Histogram-based Mutual Information Estimator and the Binning Artifact
1#include <bits/stdc++.h>
2using namespace std;
3
4// Histogram-based 1D-1D MI (nats)
5double binned_MI_1d(const vector<double>& X, const vector<double>& Z, int B){
6 size_t N = X.size();
7 if(N == 0) return 0.0;
8 double xmin = *min_element(X.begin(), X.end());
9 double xmax = *max_element(X.begin(), X.end());
10 double zmin = *min_element(Z.begin(), Z.end());
11 double zmax = *max_element(Z.begin(), Z.end());
12 if(xmax == xmin) xmax = xmin + 1e-6;
13 if(zmax == zmin) zmax = zmin + 1e-6;
14 vector<vector<size_t>> joint(B, vector<size_t>(B, 0));
15 vector<size_t> mx(B,0), mz(B,0);
16
17 auto bin_index = [](double v, double vmin, double vmax, int B){
18 double t = (v - vmin) / (vmax - vmin);
19 int idx = int(floor(t * B));
20 if(idx < 0) idx = 0; if(idx >= B) idx = B-1;
21 return idx;
22 };
23
24 for(size_t i=0;i<N;++i){
25 int ix = bin_index(X[i], xmin, xmax, B);
26 int iz = bin_index(Z[i], zmin, zmax, B);
27 joint[ix][iz]++; mx[ix]++; mz[iz]++;
28 }
29 double NN = double(N);
30 double I = 0.0;
31 for(int i=0;i<B;++i){
32 for(int j=0;j<B;++j){
33 if(joint[i][j]==0) continue;
34 double pxy = joint[i][j]/NN;
35 double px = mx[i]/NN;
36 double pz = mz[j]/NN;
37 I += pxy * log(pxy/(px*pz));
38 }
39 }
40 return I;
41}
42
43int main(){
44 ios::sync_with_stdio(false);
45 cin.tie(nullptr);
46
47 // Generate X ~ N(0,1)
48 size_t N = 20000;
49 mt19937_64 rng(7);
50 normal_distribution<double> N01(0.0, 1.0);
51 vector<double> X(N);
52 for(size_t i=0;i<N;++i) X[i] = N01(rng);
53
54 // Deterministic mapping Z = w * X (no noise): true MI for continuous variables is infinite (if w != 0)
55 double w = 2.0;
56 vector<double> Zdet(N); for(size_t i=0;i<N;++i) Zdet[i] = w * X[i];
57
58 // Slightly noisy mapping Z = w * X + eps: finite MI with Gaussian formula
59 normal_distribution<double> N0s(0.0, 0.2);
60 vector<double> Znoisy(N); for(size_t i=0;i<N;++i) Znoisy[i] = w * X[i] + N0s(rng);
61
62 // Evaluate binned MI for increasing bin counts
63 cout << fixed << setprecision(6);
64 cout << "#B I_binned(X;Zdet) I_binned(X;Znoisy)\n";
65 for(int B=4; B<=128; B*=2){
66 double I_det = binned_MI_1d(X, Zdet, B);
67 double I_noisy = binned_MI_1d(X, Znoisy, B);
68 cout << B << " " << I_det << " " << I_noisy << "\n";
69 }
70
71 // Also print analytic MI for the noisy linear-Gaussian case: I = 0.5 * log(1 + w^2 Var(X)/Var(noise))

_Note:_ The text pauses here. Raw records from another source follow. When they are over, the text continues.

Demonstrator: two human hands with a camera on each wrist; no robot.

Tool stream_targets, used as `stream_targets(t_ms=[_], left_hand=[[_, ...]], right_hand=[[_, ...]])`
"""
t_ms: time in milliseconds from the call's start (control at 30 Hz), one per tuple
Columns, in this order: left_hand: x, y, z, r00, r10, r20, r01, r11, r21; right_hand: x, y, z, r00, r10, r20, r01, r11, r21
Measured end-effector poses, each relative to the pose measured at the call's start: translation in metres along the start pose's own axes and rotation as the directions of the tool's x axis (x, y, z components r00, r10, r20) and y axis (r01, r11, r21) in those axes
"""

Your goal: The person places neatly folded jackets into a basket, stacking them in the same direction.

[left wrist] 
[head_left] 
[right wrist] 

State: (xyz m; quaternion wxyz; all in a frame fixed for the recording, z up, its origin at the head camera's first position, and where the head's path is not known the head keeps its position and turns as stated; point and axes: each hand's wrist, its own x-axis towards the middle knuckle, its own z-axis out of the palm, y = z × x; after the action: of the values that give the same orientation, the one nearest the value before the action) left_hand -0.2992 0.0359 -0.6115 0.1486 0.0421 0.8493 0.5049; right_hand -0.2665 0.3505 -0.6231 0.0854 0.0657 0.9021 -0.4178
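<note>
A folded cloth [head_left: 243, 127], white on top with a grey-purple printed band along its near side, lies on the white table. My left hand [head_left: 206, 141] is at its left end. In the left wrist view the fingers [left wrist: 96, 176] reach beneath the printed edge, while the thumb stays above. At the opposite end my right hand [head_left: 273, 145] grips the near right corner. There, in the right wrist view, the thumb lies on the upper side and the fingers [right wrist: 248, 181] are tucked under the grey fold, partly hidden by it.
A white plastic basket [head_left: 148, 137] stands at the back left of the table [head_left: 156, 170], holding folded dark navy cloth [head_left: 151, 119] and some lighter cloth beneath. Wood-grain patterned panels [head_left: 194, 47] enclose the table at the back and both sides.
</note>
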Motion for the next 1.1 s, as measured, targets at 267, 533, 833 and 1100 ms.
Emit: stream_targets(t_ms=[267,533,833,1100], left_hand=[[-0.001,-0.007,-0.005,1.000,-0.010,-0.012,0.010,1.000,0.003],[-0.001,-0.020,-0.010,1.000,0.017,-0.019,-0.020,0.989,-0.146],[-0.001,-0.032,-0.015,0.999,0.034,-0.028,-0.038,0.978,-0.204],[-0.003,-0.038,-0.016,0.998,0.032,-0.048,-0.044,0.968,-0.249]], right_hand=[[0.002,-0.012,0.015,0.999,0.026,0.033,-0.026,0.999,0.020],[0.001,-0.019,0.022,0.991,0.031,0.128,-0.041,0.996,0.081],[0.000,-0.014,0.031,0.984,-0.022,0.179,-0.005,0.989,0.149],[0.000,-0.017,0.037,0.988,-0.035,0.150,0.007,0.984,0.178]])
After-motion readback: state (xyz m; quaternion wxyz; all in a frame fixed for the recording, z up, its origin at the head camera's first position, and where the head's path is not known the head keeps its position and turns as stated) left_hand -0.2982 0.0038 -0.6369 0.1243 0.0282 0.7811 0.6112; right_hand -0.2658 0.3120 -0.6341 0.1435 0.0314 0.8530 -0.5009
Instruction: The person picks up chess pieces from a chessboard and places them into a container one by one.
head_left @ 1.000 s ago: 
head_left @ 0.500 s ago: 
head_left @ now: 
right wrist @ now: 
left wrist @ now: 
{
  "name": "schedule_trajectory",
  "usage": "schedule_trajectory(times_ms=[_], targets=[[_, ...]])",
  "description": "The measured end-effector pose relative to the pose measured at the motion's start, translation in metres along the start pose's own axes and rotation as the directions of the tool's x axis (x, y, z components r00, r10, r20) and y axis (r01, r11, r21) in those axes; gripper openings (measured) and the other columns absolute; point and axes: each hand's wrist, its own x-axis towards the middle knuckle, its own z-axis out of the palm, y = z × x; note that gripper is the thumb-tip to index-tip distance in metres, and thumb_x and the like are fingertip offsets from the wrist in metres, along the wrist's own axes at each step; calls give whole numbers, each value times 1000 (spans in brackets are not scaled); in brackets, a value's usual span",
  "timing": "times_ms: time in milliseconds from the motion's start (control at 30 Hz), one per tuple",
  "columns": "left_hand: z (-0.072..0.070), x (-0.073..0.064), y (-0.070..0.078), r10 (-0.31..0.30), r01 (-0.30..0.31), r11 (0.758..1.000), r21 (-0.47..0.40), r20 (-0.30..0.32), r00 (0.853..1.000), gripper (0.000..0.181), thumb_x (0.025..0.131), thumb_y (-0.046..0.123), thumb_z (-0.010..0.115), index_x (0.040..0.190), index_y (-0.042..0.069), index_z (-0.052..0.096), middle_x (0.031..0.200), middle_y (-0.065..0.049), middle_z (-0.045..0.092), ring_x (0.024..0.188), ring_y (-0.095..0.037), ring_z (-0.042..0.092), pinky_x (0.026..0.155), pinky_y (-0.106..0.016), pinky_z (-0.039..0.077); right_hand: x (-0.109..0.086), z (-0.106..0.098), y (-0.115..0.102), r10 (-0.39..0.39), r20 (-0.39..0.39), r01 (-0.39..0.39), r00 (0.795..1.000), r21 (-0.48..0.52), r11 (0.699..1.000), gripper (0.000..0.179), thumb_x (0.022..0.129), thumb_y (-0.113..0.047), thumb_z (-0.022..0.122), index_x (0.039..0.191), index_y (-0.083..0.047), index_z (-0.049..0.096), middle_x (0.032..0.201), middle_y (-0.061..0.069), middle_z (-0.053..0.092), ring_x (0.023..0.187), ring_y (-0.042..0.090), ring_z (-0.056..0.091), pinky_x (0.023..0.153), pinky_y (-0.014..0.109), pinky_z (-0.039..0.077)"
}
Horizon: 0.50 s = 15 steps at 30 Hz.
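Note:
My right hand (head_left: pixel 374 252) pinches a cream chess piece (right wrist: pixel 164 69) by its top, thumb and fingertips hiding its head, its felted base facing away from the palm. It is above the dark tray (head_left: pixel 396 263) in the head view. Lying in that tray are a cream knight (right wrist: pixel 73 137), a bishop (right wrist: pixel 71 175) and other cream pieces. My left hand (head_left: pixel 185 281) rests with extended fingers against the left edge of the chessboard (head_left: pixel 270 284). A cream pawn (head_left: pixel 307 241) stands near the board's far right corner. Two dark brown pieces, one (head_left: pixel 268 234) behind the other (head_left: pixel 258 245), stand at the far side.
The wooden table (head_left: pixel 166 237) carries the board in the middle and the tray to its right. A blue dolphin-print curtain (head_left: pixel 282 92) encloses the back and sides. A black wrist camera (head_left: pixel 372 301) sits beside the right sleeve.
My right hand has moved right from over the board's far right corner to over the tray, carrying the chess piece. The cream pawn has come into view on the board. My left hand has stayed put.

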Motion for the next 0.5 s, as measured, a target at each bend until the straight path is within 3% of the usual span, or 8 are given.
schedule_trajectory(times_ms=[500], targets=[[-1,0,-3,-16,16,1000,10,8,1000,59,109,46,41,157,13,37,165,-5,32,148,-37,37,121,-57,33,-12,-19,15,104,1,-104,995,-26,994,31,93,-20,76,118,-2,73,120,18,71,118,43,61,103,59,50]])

72 // Var(X) ≈ 1 for N(0,1), Var(noise) = 0.2^2 = 0.04
73 double varX = 0.0; double meanX = accumulate(X.begin(), X.end(), 0.0)/double(N);
74 for(double xi: X) varX += (xi-meanX)*(xi-meanX); varX /= double(N);
75 double varNoise = 0.2 * 0.2;
76 double I_gauss = 0.5 * log(1.0 + (w*w * varX)/varNoise);
77 cerr << "Analytic Gaussian MI (noisy): " << I_gauss << " nats\n";
78
79 // Expected outcome:
80 // - I_binned(X;Zdet) increases with B (artifact), even though true MI is infinite for deterministic continuous mapping.
81 // - I_binned(X;Znoisy) stabilizes with B and is consistent with the analytic Gaussian MI.
82
83 return 0;
84}
85

This utility computes histogram-based mutual information for univariate X and Z and demonstrates the binning artifact. For a deterministic continuous mapping Z = wX, true MI is infinite, but the binned estimate remains finite and tends to increase with the number of bins, misleadingly suggesting changes in information. Adding small Gaussian noise produces a finite MI that can be checked against the analytic Gaussian-channel formula. Use this example to sanity-check your information-plane measurements.

Time: O(N + B^2) per MI computation for univariate variables; repeated for each B tested.Space: O(B^2) for joint counts plus O(N) to store input vectors.